# YOUR GOAL:
Filter the entries, keeping every line with the word "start".

# INFORMATION SHOWN:
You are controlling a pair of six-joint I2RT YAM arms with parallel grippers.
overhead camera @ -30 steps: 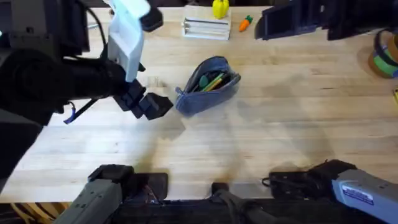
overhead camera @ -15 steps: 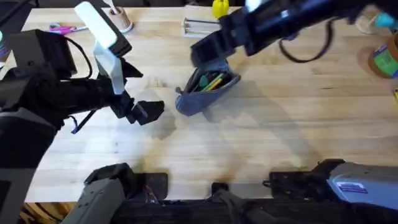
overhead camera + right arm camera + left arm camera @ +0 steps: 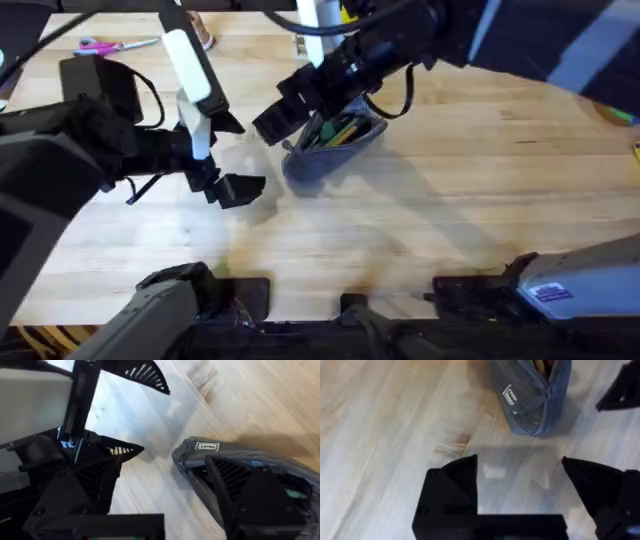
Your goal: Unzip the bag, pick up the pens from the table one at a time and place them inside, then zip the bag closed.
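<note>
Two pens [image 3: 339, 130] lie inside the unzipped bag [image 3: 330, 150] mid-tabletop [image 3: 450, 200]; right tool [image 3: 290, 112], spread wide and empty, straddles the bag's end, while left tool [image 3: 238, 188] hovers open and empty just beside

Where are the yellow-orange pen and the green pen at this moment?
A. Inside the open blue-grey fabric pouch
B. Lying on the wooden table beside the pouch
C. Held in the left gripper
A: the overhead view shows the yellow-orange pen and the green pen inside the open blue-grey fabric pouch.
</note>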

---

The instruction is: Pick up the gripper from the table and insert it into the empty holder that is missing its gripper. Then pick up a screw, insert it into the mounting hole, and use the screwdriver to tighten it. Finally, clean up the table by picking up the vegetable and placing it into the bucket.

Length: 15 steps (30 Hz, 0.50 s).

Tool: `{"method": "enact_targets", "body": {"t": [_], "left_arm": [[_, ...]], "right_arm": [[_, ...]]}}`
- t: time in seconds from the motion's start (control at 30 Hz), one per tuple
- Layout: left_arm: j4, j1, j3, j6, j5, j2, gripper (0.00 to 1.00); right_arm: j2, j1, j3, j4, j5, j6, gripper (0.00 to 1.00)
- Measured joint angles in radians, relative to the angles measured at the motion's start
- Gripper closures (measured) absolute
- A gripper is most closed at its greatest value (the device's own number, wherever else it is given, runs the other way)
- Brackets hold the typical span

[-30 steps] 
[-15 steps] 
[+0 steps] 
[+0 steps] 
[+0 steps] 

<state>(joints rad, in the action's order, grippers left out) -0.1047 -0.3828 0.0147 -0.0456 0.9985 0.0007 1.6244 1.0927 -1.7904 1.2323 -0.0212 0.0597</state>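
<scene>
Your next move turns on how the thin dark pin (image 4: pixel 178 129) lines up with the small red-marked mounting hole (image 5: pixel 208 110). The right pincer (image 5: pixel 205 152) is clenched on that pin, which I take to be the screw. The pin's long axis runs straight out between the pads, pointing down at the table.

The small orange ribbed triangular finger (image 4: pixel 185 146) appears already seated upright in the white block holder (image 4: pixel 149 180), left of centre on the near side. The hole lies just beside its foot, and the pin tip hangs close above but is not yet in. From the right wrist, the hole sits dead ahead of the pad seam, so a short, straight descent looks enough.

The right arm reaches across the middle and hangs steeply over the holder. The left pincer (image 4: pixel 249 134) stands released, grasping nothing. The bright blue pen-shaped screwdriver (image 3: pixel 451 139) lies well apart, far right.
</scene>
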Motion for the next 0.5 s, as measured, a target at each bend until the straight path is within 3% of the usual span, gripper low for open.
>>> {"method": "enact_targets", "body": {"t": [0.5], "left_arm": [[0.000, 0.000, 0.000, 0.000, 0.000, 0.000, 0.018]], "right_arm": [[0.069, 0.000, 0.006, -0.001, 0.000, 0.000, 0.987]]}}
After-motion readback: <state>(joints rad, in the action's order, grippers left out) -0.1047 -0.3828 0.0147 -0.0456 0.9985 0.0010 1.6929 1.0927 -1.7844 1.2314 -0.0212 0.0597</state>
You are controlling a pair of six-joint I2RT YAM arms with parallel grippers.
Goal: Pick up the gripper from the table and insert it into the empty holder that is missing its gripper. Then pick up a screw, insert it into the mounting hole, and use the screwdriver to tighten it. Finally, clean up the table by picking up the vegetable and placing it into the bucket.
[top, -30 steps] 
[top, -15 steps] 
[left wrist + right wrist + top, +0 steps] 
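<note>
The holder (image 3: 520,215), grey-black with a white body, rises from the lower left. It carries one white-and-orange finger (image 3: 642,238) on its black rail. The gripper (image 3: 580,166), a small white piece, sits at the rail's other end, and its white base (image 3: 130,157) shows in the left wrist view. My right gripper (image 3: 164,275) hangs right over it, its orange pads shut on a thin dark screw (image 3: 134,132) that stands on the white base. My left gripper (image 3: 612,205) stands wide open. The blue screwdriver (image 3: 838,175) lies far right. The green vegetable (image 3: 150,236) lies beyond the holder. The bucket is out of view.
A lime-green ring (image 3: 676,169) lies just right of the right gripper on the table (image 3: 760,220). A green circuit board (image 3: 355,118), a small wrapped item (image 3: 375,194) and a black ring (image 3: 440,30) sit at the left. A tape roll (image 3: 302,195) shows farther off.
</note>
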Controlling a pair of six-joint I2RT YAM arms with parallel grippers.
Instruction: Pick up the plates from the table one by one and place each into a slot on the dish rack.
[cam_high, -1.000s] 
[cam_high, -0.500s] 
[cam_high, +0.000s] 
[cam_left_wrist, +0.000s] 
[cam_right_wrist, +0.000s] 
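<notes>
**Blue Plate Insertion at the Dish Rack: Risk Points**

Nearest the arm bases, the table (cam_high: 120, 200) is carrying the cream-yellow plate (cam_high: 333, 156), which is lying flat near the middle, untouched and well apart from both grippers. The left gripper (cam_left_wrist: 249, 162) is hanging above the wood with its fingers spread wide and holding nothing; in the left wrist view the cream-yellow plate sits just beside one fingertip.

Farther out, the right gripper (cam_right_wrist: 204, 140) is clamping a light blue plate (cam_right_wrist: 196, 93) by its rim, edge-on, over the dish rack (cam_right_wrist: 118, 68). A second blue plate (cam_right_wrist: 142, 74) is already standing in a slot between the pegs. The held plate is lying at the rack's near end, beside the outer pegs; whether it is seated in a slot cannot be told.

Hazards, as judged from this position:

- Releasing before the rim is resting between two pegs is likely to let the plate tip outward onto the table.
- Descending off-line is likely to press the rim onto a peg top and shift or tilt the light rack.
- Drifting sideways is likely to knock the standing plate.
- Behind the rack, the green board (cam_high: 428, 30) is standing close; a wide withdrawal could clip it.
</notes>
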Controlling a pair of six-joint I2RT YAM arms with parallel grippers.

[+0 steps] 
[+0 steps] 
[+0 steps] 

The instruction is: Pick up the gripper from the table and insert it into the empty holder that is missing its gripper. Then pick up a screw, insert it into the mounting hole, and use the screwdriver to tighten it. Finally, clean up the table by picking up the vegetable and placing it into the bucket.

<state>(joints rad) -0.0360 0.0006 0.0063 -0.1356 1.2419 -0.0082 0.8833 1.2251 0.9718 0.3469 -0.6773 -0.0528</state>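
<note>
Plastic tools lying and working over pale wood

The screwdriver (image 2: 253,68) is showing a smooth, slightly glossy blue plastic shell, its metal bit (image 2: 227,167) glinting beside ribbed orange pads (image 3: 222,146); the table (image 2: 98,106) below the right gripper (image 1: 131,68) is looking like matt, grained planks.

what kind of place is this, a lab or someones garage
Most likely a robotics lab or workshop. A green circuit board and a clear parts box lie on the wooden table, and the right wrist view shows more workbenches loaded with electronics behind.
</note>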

# ANSWER SECTION:
- t: time in seconds from the motion's start (control at 30 Hz), one per tuple
- Measured joint angles in radians, relative to the angles measured at the motion's start

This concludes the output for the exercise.